Department of Environmental Health and Engineering, Bloomberg School of Public Health, Johns Hopkins University, 615 North Wolfe Street, Room W7033B Baltimore, MD, 21205 USA; Department of Epidemiology, Bloomberg School of Public Health, Johns Hopkins University, Baltimore, MD, USA; Department of International Health, Bloomberg School of Public Health, Johns Hopkins University, Baltimore, MD, USA.
Department of Environmental Health and Engineering, Bloomberg School of Public Health, Johns Hopkins University, 615 North Wolfe Street, Room W7033B Baltimore, MD, 21205 USA.
J Clin Virol. 2021 Dec;145:104997. doi: 10.1016/j.jcv.2021.104997. Epub 2021 Oct 9.

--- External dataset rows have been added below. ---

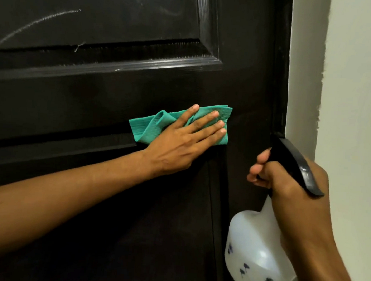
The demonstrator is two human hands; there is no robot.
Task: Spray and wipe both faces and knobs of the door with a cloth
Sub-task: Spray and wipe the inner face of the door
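While the left hand (181, 140) lies flat with fingers straight and slightly spread, it presses a green cloth (157, 125) against the black door (96, 95), on the rail between the upper and lower panels. Cloth is bunched, partly folded under the fingers. Right hand (294, 186) grips the black trigger head of a white spray bottle (258, 253), fingers curled round it, near the door's right edge. Pale streaks mark the upper panel. Light wall (357, 85) at right.

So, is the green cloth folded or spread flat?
Folded: the green cloth shows bunched, doubled layers under the left hand, pressed on the door.
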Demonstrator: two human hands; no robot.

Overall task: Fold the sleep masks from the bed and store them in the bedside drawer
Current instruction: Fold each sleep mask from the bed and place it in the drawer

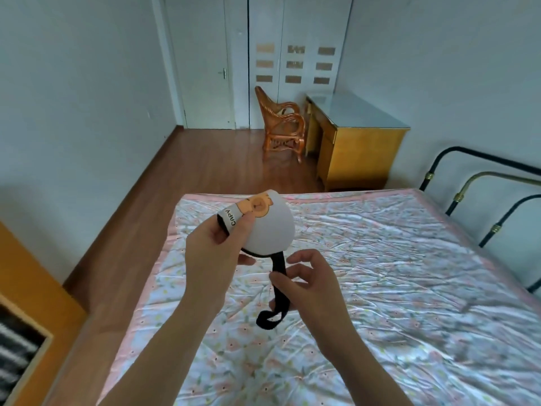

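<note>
Left hand (pixel 218 247) pinches the folded sleep mask (pixel 269 227) above the bed (pixel 380 288); right hand (pixel 307 276) grips its black strap (pixel 278 291) loosely, and the dangling loop may slip free, unfolding the mask.

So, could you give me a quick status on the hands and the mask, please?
Left hand gripping folded sleep mask above bed. Right hand pinching black strap. Open drawer at lower left; nothing blocking.
</note>
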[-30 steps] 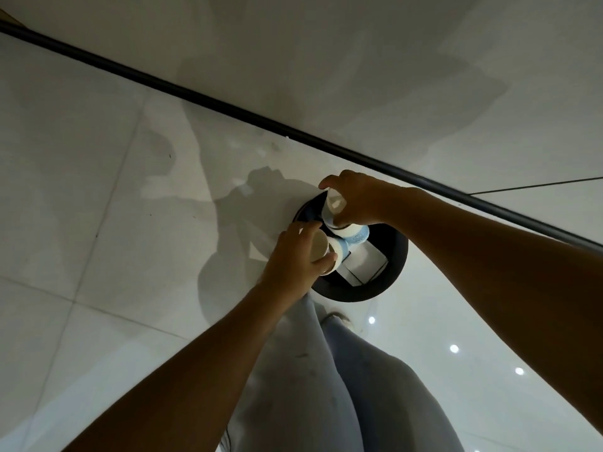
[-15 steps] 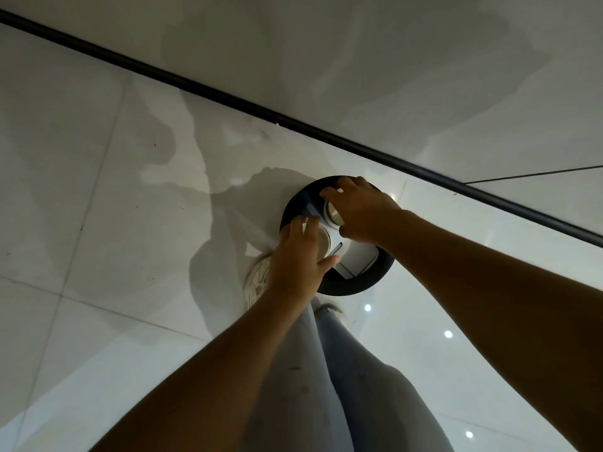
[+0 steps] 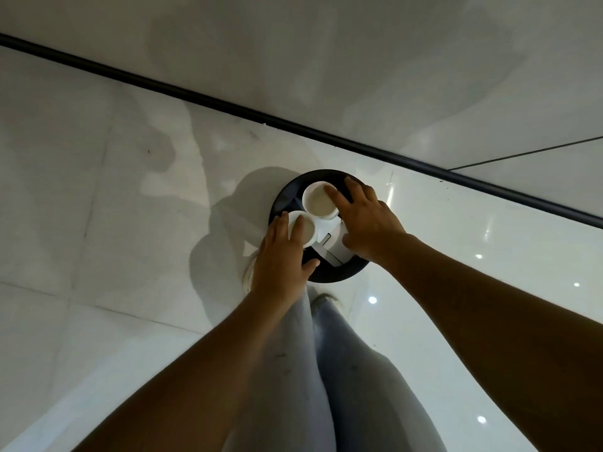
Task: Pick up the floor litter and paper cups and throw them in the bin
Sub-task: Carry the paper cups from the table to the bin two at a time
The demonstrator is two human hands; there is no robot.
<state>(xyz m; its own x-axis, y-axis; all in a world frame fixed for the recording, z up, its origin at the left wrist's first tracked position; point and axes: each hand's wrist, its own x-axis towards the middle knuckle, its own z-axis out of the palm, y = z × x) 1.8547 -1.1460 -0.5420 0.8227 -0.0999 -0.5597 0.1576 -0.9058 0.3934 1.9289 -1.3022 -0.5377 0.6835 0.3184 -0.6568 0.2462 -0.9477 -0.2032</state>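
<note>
A round black bin [image 3: 329, 278] stands on the floor by the wall. Two white paper cups sit upright in its mouth, side by side: the smaller cup [image 3: 307, 228] at the left and the larger cup [image 3: 318, 203] behind it. My left hand [image 3: 280, 265] lies flat over the bin's left rim, with its fingertips on the smaller cup's rim and the fingers spread. My right hand [image 3: 368, 223] hovers over the bin's right side with spread fingers, and its index fingertip touches the larger cup's rim. White paper litter [image 3: 331, 241] lies in the bin under the cups.
A black baseboard strip [image 3: 228, 107] runs diagonally where the glossy white tile floor [image 3: 98, 223] meets the wall, just behind the bin. My legs in pale jeans [image 3: 326, 370] and my shoes [image 3: 249, 272] stand right in front of the bin.
Both hands have lowered the cups into the bin and spread their fingers. The cups were gripped and tilted before and now stand upright in the bin's mouth.
</note>
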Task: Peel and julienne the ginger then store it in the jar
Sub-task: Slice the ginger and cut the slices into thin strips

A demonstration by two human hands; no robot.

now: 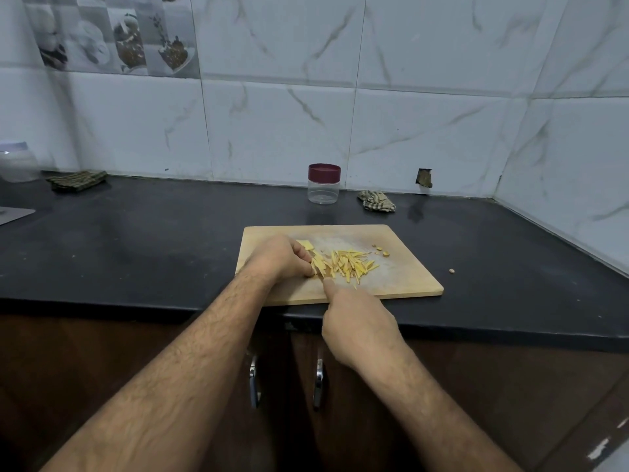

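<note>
Wooden cutting board (401,277) flat on black countertop (136,240), near front edge. Pile of julienned ginger strips (350,265) mid-board, pale yellow, fanned toward the right. Ginger slices (318,264) not yet cut into strips just left of pile, under left hand (279,258); fingers curled down, pinning the slices against the board. One flat ginger piece (304,245) just behind the left fingers. Right hand (357,323) at board's near edge, fingers wrapped round something, forefinger stretched forward toward the pile; presumably a knife, but handle and blade hidden behind the hand, cannot tell. Few brownish peel scraps (381,251) at the board's far right area; one stray bit (451,270) on countertop right of board. Clear jar (324,190) with maroon lid (324,172) on, upright, behind board near tiled wall, well apart from ginger. Crumpled checked cloth (376,201) right of jar; folded dark cloth (77,180) far left at wall.
</note>
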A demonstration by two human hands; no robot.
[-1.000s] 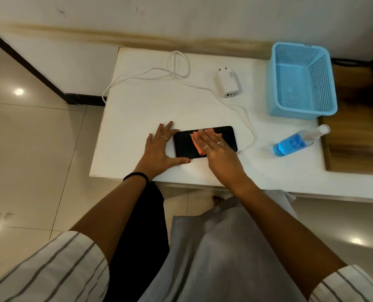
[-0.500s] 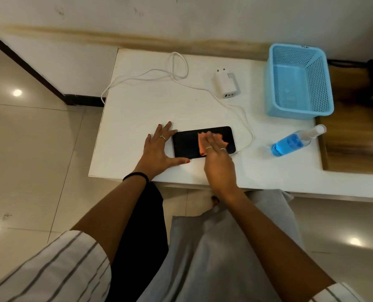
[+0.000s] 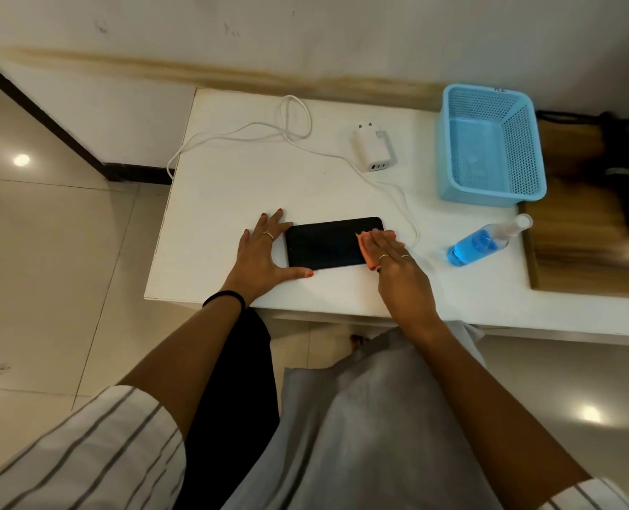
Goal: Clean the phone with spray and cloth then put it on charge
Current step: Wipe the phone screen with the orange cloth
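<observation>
Two hands on the white table [image 3: 213, 200], apart, one at each end of the phone [image 3: 324, 242]. Nearest the camera: striped sleeves, grey and black clothing, both forearms reaching forward. Left hand [image 3: 263, 252] lies flat, fingers spread and straight, thumb along the phone's near edge, fingers against its left end; ring on one finger, black band on the wrist. Right hand [image 3: 393, 259] flat, fingers straight and together, pressing an orange cloth [image 3: 366, 248] onto the phone's right end; cloth mostly hidden under the palm, edges showing at the left and far side. Phone lies face up, screen dark, long side parallel to the table's near edge, close to that edge.

Right of the phone: spray bottle [image 3: 478, 244] with blue liquid, lying on its side, nozzle pointing to the far right. White cable [image 3: 404, 200] runs just beside the phone's right end, past the right hand, then back across the table in a loop and over the left edge. White charger plug [image 3: 373, 149] lies farther back, pins pointing away. Blue mesh basket [image 3: 489, 185] at the far right of the table. Behind it all, the wall.
</observation>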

Oral fluid (hereafter saliva) offers a non-invasive sampling method for detection of SARS-CoV-2 antibodies. However, data comparing performance of salivary tests against commercially-available serologic and neutralizing antibody (nAb) assays are lacking. This study compared the performance of a laboratory-developed multiplex salivary SARS-CoV-2 IgG assay targeting antibodies to nucleocapsid (N), receptor binding domain (RBD) and spike (S) antigens to three commercially-available SARS-CoV-2 serologic enzyme immunoassays (EIAs) (Ortho Vitros, Euroimmun, and BioRad) and nAb. Paired saliva and plasma samples were collected from 101 eligible COVID-19 convalescent plasma (CCP) donors >14 days since PCR+ confirmed diagnosis. Concordance was evaluated using positive (PPA) and negative (NPA) percent agreement, and Cohen's kappa coefficient. The range between salivary and plasma EIAs for SARS-CoV-2-specific N was PPA: 54.4-92.1% and NPA: 69.2-91.7%, for RBD was PPA: 89.9-100% and NPA: 50.0-84.6%, and for S was PPA: 50.6-96.6% and NPA: 50.0-100%. Compared to a plasma nAb assay, the multiplex salivary assay PPA ranged from 62.3% (N) and 98.6% (RBD) and NPA ranged from 18.8% (RBD) to 96.9% (S). Combinations of N, RBD, and S and a summary algorithmic index of all three (N/RBD/S) in saliva produced ranges of PPA: 87.6-98.9% and NPA: 50-91.7% with the three EIAs and ranges of PPA: 88.4-98.6% and NPA: 21.9-34.4% with the nAb assay. A multiplex salivary SARS-CoV-2 IgG assay demonstrated variable, but comparable performance to three commercially-available plasma EIAs and a nAb assay, and may be a viable alternative to assist in monitoring population-based seroprevalence and vaccine antibody response.
唾液(以下简称 saliva)提供了一种非侵入性的采样方法,用于检测 SARS-CoV-2 抗体。然而,缺乏比较唾液检测与市售血清学和中和抗体(nAb)检测性能的数据。本研究比较了实验室开发的针对核衣壳(N)、受体结合域(RBD)和刺突(S)抗原的多重唾液 SARS-CoV-2 IgG 检测与三种市售 SARS-CoV-2 血清学酶免疫分析(EIA)(Ortho Vitros、Euroimmun 和 BioRad)和 nAb 的性能。从 101 名符合条件的 COVID-19 恢复期血浆(CCP)供体中采集了配对的唾液和血浆样本,这些供体在 PCR+确诊后 >14 天。使用阳性(PPA)和阴性(NPA)百分比一致性和 Cohen's kappa 系数评估一致性。唾液和血浆 EIA 之间 SARS-CoV-2 特异性 N 的范围为 PPA:54.4-92.1%和 NPA:69.2-91.7%,RBD 为 PPA:89.9-100%和 NPA:50.0-84.6%,S 为 PPA:50.6-96.6%和 NPA:50.0-100%。与血浆 nAb 检测相比,多重唾液检测的 PPA 范围为 62.3%(N)和 98.6%(RBD),NPA 范围为 18.8%(RBD)至 96.9%(S)。唾液中 N、RBD 和 S 的组合以及这三种的汇总算法指标(N/RBD/S)产生了与三种 EIA 的 PPA 范围:87.6-98.9%和 NPA:50-91.7%,与 nAb 检测的 PPA 范围:88.4-98.6%和 NPA:21.9-34.4%。多重唾液 SARS-CoV-2 IgG 检测与三种市售血浆 EIA 和 nAb 检测的性能存在差异,但具有可比性,可能是一种可行的替代方法,有助于监测基于人群的血清流行率和疫苗抗体反应。